Segment Start: Given information

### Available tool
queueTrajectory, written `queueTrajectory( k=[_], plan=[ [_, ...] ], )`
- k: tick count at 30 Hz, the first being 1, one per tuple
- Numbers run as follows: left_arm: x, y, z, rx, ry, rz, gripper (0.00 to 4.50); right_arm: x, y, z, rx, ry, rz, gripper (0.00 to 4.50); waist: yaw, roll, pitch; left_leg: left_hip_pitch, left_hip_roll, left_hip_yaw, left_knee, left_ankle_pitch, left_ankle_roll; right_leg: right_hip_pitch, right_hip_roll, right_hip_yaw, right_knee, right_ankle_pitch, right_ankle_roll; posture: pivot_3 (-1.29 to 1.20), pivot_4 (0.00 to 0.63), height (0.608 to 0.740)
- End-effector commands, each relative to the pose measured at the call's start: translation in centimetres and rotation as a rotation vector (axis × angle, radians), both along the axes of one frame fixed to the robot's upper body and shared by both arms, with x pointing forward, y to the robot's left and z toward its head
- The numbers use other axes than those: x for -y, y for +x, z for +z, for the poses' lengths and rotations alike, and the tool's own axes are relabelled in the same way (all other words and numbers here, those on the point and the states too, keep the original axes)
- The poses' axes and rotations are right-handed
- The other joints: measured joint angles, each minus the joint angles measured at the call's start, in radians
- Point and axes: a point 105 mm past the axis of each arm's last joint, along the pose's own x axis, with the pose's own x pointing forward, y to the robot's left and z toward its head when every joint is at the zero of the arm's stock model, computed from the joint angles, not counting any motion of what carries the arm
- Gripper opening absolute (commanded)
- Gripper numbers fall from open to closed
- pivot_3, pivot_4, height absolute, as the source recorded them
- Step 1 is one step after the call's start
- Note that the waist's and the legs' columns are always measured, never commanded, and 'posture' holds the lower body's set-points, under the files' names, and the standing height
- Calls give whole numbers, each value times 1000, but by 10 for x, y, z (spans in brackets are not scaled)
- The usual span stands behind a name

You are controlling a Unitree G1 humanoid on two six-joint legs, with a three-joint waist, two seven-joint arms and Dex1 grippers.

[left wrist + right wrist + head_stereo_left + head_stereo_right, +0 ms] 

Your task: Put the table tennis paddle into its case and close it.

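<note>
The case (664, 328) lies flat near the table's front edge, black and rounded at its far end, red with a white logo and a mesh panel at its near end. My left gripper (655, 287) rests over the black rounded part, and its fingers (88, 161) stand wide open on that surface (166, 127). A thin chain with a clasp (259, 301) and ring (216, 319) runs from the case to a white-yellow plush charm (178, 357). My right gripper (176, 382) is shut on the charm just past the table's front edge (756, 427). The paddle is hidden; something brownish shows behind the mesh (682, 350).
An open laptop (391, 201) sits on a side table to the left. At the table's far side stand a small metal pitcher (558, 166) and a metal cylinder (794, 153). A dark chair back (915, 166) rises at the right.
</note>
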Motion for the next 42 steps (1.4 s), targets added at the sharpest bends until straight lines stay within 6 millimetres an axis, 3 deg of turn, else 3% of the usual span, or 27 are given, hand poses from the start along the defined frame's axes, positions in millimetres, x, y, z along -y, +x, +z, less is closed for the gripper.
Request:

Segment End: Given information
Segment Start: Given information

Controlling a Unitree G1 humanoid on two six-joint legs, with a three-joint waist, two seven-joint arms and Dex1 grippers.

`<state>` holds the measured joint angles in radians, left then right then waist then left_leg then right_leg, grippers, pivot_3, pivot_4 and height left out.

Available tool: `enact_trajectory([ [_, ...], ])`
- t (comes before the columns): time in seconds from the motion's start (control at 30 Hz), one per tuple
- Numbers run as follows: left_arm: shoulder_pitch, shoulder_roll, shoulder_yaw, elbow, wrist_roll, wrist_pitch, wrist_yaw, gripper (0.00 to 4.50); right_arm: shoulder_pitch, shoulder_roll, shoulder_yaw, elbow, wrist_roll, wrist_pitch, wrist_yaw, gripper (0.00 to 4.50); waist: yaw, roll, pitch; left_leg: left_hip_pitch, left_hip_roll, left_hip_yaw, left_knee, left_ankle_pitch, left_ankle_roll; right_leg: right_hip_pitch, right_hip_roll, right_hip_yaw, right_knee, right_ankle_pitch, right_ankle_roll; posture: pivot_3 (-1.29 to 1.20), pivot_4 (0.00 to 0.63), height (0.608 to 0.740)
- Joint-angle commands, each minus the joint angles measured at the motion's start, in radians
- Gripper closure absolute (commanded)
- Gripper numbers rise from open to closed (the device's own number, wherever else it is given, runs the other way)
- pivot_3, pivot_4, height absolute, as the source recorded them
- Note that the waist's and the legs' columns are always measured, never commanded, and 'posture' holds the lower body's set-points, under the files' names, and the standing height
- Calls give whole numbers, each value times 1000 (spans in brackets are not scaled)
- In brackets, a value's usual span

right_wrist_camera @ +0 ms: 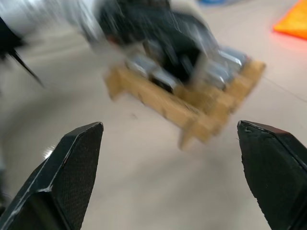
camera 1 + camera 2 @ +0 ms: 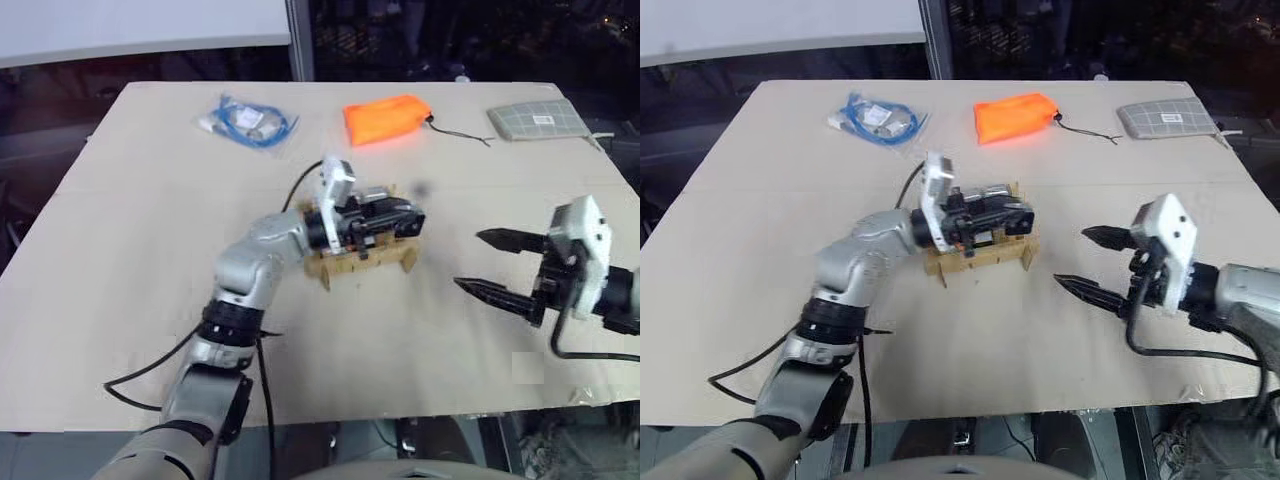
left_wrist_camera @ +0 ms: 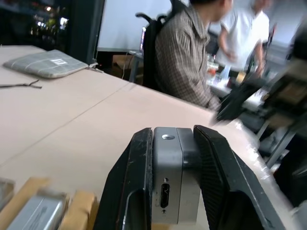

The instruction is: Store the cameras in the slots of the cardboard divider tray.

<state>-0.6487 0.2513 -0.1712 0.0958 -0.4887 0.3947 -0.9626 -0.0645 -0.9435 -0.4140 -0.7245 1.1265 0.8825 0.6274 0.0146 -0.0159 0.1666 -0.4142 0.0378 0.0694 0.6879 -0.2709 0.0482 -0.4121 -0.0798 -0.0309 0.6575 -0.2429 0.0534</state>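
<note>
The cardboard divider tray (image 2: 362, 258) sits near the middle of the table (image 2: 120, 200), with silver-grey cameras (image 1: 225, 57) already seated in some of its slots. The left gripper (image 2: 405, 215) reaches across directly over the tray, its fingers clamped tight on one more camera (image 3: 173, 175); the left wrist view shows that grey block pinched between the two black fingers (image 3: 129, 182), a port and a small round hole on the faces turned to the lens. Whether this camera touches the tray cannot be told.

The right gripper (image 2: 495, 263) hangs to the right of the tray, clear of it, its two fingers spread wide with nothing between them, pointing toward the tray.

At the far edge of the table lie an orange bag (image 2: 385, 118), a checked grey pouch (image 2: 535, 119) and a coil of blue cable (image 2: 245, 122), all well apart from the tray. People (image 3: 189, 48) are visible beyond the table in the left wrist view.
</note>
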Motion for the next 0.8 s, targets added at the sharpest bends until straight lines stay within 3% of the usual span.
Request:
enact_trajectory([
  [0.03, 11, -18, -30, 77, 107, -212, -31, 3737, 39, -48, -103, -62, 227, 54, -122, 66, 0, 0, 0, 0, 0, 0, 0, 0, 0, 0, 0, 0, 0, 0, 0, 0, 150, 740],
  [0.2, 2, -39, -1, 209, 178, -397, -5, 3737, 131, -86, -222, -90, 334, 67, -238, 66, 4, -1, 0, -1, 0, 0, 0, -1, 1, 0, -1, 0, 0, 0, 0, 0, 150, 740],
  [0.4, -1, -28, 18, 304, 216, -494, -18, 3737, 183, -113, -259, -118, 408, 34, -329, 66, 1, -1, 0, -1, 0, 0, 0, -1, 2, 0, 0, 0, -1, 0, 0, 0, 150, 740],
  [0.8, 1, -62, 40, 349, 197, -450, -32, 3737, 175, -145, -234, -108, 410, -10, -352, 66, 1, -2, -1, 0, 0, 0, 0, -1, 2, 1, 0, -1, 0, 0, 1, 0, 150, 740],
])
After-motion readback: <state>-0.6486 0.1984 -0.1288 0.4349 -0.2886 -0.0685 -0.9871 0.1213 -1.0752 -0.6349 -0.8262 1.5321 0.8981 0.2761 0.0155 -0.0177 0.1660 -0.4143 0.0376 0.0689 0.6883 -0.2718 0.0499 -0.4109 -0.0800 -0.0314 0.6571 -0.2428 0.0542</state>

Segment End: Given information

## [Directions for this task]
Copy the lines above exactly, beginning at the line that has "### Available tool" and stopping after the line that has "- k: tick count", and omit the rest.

## [Expected output]
### Available tool
queueTrajectory, written `queueTrajectory( k=[_], plan=[ [_, ...] ], )`
- k: tick count at 30 Hz, the first being 1, one per tuple

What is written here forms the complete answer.